# Building a Pandas data frame from Matlab experiment files in the Nauhaus lab.

This code builds a huge table, where each row is a different experiment, and each column is an experimental variable. The information is extracted from the .analyzer files, typical contained in the folder 'AnalyzerFiles'. A given 'AnalyzerFiles' folder will have experimental information associated with potentially every experiment ever performed in the Nauhaus Lab. At a minimum, the information related to each experiment is contained in the GUIs on the stimulus controller: e.g. animal name, screen distance, visual stimulus looping parameters, parameter lists, display type, recording method, etc. 
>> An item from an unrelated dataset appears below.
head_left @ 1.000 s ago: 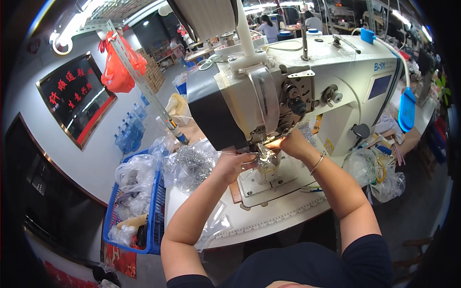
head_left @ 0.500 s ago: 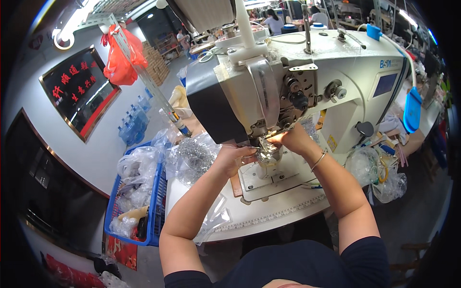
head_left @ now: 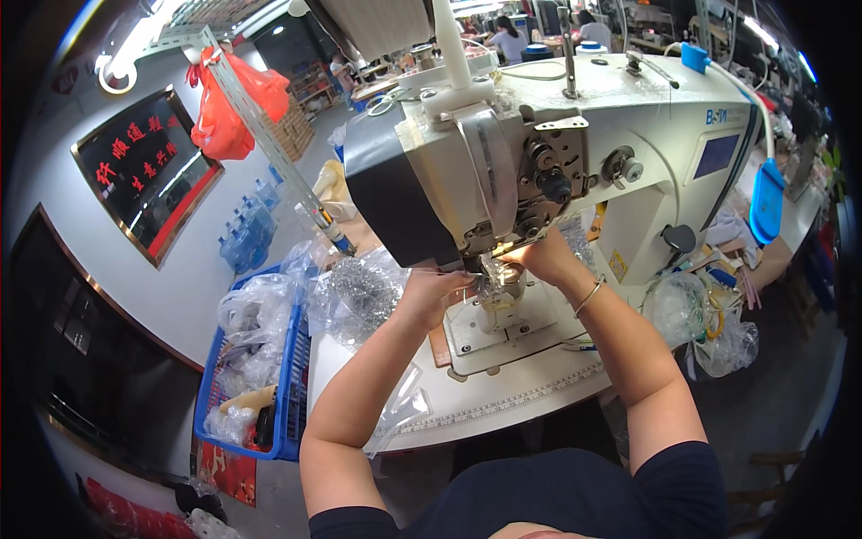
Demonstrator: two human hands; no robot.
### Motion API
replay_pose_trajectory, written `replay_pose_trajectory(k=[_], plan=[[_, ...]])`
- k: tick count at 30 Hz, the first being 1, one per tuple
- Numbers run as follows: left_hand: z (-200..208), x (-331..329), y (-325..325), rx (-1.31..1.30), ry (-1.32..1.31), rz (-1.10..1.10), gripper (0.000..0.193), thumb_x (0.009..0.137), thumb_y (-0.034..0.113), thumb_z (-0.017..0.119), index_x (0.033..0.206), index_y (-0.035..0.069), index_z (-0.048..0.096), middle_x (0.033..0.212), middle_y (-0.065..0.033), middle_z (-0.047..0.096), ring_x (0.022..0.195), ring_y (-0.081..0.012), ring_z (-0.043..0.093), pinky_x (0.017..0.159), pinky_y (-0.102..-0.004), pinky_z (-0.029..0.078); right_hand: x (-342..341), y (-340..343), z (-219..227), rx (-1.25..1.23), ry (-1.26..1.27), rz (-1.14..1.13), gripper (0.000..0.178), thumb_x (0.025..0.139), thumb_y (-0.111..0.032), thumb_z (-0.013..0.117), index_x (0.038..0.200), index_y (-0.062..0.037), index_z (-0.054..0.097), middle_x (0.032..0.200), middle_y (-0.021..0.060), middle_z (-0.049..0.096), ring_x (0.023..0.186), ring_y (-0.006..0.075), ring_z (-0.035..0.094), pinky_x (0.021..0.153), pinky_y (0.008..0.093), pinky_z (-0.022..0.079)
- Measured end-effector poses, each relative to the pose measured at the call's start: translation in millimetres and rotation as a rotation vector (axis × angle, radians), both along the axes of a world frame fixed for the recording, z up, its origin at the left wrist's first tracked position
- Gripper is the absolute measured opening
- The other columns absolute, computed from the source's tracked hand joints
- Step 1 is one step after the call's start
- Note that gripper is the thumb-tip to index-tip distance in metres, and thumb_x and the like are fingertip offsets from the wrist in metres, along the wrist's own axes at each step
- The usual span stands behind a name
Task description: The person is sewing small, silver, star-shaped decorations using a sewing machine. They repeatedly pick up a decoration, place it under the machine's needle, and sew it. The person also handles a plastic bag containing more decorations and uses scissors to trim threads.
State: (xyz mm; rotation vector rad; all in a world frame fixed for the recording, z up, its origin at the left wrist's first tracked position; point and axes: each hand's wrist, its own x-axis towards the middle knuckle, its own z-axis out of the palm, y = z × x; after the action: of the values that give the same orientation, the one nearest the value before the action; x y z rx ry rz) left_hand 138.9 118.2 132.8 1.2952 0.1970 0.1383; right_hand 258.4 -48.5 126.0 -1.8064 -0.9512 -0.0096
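From the head view, I take the cream sewing machine as my landmark. My left hand sits just below the machine's dark front end, fingers curled and pinching the edge of a small shiny workpiece that lies under the needle area. My right hand comes in from the other side of that piece, right under the lit needle head, fingers bent down onto it; I cannot tell how firmly they grip. A thin bracelet circles that wrist. The workpiece rests on the machine's pale base plate. Left of the machine, clear plastic bags pile on the table, and further left stands a blue crate with more bags. Right of the machine lies another bundle of bags.
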Motion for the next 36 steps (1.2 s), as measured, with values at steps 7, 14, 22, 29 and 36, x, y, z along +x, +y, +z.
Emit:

The table that gets built is in the form of a Pandas data frame. Pandas is an analysis tool built on Python. This allows for a ton of flexibility for filtering out different experiments. Examples are given at the end.


In [177]:
import os
import numpy as np
import pandas as pd
from scipy import io
from organizemat import organizemat #Local. Taken from S.O.
from mat2list import mat2list #My function. Interprets MATLAB vector into a Python list.

In [179]:
#type in the path location of this notebook
wdir = '/Users/in2293/Desktop/nlab_experiment_finder' 
os.chdir(wdir)

#Analyzer files may be somewhere else on th eocmputer...
fileloc = '/Users/in2293/Desktop/nlab_experiment_finder/AnalyzerFiles' #working directory

subfolders = [f.path for f in os.scandir(fileloc) if f.is_dir() ] #list of all the folder names
print('no animals = ', len(subfolders))  #Each folder is a separate animal.

no animals =  373


In [180]:
#This takes ~10 min to run. Alternatively: pd.read_csv('MPLdf')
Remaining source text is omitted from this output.